What the task asks >>
Please find every line below that includes "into" and report how many there are. Nothing else is needed.

Dataset records >>
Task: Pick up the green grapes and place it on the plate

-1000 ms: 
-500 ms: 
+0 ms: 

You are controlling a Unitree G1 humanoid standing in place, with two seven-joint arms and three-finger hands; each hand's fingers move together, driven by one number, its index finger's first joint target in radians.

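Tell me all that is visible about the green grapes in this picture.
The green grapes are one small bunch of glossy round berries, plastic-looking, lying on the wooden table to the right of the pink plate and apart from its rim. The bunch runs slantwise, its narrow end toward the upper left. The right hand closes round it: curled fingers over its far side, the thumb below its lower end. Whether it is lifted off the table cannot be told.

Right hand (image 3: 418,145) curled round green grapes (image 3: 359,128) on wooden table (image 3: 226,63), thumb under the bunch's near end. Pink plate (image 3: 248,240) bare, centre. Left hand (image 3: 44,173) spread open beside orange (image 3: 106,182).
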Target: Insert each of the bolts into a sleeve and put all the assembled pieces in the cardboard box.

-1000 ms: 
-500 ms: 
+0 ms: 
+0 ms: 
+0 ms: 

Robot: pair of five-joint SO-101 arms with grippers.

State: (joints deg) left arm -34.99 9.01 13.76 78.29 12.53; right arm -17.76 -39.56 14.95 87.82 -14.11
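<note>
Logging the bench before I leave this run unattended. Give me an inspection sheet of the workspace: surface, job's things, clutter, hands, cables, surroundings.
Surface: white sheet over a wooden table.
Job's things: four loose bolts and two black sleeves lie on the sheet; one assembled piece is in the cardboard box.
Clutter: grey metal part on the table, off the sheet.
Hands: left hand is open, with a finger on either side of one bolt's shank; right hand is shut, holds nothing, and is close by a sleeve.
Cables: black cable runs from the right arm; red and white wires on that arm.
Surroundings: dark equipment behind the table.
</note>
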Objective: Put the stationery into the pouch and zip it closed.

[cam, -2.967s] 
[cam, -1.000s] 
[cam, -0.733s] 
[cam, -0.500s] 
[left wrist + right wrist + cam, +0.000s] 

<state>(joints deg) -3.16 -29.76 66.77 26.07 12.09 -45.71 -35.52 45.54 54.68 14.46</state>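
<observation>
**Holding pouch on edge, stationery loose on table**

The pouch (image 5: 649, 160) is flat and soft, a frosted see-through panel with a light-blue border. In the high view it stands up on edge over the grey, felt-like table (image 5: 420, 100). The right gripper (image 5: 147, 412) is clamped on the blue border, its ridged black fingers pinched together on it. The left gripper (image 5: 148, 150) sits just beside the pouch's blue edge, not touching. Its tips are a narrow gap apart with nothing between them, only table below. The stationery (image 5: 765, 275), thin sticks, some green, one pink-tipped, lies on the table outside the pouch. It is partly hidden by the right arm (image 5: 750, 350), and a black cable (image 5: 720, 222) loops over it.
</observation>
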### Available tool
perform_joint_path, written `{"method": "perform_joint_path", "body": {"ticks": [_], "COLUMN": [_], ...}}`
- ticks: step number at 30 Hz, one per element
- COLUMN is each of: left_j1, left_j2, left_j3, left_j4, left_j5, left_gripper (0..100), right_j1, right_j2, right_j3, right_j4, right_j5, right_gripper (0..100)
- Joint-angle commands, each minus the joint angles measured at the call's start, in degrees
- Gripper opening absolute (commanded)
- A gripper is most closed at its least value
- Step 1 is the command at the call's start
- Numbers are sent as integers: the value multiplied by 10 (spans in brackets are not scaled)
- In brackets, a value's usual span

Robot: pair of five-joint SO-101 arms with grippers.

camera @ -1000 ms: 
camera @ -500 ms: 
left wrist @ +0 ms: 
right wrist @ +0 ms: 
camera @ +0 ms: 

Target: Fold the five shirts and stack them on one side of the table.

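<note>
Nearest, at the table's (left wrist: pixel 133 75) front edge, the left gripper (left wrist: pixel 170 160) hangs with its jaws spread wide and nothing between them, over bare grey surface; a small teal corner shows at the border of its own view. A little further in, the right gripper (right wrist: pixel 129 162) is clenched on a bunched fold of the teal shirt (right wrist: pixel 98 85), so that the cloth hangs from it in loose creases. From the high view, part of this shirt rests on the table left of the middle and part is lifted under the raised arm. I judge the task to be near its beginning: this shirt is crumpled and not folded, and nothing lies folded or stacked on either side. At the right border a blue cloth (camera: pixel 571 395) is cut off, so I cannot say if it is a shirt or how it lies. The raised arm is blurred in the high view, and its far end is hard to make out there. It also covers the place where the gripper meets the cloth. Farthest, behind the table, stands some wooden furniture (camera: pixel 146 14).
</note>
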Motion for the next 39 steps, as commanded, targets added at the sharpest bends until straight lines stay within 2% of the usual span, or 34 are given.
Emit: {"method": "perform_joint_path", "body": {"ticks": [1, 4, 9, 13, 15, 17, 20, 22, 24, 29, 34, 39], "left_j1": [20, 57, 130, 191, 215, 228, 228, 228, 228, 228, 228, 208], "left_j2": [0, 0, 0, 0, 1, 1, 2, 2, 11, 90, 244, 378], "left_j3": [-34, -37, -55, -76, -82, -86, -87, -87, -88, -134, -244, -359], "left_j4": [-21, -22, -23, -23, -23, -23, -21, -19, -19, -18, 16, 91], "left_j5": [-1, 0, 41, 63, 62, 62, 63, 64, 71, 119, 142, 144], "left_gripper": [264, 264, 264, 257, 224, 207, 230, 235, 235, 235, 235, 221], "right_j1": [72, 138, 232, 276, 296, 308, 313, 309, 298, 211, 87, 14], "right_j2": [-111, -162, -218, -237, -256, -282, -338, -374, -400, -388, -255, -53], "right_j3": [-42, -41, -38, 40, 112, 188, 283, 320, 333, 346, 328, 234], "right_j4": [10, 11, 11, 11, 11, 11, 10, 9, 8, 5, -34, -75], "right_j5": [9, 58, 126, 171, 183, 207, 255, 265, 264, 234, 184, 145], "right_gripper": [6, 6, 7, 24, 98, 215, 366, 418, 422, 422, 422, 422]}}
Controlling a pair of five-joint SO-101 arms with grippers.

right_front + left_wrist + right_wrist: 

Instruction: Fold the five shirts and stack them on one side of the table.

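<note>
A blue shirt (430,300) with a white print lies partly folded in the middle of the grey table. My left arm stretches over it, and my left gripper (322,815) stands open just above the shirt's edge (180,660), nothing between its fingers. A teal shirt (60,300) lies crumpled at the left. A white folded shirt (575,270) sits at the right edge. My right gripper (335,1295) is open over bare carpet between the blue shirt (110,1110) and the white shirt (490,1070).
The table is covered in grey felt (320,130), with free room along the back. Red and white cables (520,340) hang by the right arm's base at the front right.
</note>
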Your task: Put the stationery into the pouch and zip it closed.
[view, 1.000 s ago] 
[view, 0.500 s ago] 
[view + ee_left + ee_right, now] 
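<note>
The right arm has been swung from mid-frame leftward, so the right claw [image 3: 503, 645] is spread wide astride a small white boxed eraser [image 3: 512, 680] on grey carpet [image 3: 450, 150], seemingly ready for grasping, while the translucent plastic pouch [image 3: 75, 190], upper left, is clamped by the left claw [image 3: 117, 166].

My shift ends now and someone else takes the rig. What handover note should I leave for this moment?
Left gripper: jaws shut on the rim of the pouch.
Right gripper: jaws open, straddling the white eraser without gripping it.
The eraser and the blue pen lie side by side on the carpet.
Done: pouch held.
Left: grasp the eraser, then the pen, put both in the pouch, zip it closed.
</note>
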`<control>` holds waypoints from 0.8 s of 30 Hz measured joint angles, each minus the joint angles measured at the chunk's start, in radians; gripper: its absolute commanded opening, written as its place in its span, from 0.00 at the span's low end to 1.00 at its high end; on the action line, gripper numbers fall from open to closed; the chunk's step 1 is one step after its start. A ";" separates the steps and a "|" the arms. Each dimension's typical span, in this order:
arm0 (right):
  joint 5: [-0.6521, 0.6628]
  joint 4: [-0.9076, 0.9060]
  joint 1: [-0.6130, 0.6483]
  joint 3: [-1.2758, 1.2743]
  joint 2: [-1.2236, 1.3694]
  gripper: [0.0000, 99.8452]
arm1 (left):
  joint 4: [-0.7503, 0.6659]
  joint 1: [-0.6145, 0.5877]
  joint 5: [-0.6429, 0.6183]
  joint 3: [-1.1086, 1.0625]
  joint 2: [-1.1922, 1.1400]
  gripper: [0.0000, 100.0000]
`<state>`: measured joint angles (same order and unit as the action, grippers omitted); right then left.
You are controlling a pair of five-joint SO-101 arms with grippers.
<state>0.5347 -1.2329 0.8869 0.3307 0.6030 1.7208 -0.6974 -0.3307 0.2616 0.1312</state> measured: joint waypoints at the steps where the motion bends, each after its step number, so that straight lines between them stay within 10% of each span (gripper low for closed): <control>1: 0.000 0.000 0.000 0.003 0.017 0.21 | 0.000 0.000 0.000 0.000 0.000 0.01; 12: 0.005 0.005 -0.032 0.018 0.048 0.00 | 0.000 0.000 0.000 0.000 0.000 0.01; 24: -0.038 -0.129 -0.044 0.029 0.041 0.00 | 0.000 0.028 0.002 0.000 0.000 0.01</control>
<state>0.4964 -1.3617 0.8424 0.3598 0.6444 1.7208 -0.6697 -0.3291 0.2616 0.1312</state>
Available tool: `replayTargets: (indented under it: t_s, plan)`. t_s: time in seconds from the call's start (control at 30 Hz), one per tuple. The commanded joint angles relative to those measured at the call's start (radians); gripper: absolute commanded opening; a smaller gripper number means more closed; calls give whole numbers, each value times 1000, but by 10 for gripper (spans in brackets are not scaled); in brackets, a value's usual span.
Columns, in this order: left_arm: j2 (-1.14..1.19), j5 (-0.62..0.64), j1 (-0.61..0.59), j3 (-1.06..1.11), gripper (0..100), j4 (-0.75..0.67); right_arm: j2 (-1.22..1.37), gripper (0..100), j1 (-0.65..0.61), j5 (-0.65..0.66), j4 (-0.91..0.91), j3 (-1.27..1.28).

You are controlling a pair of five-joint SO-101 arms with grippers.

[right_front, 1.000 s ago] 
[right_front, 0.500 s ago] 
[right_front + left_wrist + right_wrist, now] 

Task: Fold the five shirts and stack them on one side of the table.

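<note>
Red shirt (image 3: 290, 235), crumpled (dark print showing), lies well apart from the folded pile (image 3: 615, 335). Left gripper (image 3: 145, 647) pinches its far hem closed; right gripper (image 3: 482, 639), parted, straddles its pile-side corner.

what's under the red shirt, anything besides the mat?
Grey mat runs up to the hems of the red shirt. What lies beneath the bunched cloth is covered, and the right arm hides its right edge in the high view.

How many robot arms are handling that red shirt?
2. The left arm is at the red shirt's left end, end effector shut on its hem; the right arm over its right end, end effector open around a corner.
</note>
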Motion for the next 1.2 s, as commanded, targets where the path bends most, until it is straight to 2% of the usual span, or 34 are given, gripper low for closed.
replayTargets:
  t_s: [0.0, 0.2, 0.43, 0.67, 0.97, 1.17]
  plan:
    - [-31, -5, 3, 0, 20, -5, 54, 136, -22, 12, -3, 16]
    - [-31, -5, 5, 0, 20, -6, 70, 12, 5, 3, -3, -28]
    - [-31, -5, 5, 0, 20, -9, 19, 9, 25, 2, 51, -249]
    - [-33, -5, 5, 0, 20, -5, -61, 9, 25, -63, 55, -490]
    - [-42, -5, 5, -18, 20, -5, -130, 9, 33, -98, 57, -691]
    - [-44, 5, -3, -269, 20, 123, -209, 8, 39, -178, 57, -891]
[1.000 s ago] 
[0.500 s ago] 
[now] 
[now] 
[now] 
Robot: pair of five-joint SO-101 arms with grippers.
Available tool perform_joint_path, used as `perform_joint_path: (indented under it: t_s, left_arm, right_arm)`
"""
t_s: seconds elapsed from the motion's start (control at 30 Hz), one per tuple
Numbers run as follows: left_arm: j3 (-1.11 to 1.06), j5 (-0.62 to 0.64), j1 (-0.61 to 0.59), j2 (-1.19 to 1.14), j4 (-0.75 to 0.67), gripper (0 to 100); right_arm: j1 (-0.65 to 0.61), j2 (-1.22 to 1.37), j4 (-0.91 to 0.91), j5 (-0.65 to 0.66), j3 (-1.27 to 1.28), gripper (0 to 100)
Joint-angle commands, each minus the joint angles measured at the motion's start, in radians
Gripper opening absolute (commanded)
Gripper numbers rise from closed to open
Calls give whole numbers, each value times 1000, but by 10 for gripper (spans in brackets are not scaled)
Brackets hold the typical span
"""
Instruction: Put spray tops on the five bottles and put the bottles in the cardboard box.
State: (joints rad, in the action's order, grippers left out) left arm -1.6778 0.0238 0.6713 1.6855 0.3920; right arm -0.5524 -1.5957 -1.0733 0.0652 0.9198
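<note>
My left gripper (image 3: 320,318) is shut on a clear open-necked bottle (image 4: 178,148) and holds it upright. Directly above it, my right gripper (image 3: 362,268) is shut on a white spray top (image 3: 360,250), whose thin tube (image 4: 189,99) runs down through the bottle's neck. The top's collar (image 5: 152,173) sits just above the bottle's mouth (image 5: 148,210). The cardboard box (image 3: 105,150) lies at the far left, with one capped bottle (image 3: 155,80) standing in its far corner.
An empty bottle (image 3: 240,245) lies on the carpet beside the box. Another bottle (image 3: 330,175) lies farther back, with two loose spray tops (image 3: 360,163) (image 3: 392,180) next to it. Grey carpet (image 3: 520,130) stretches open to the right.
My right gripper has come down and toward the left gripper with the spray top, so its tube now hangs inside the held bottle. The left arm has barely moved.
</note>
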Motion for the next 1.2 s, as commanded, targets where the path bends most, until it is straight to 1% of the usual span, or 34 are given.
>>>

Exercise output >>
3